#### WORK INSTRUCTION
Output the listing exactly, without its pictures.

#### DATASET EXTRACT
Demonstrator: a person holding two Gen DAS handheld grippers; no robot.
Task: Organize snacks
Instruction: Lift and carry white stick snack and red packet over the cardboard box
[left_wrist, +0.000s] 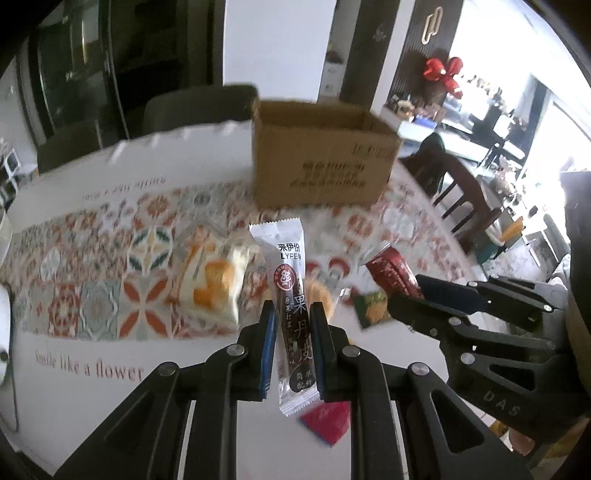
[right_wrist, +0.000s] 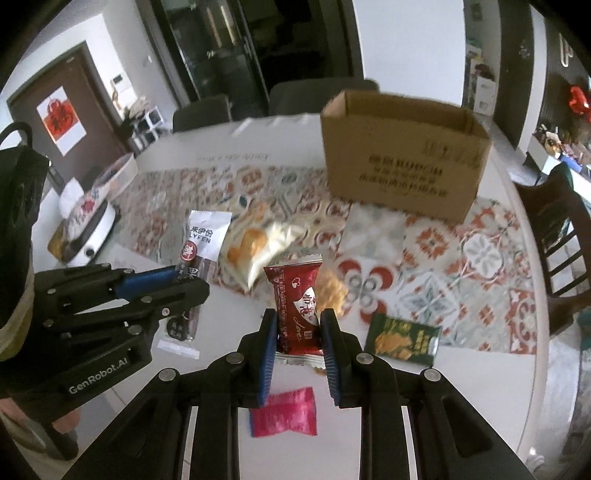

#### RESPONSE TO THE EXERCISE
Demonstrator: a person holding two Gen DAS handheld grippers; no robot.
Task: Organize snacks
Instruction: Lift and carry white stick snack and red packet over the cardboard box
[left_wrist, +0.000s] 
[right_wrist, +0.000s] 

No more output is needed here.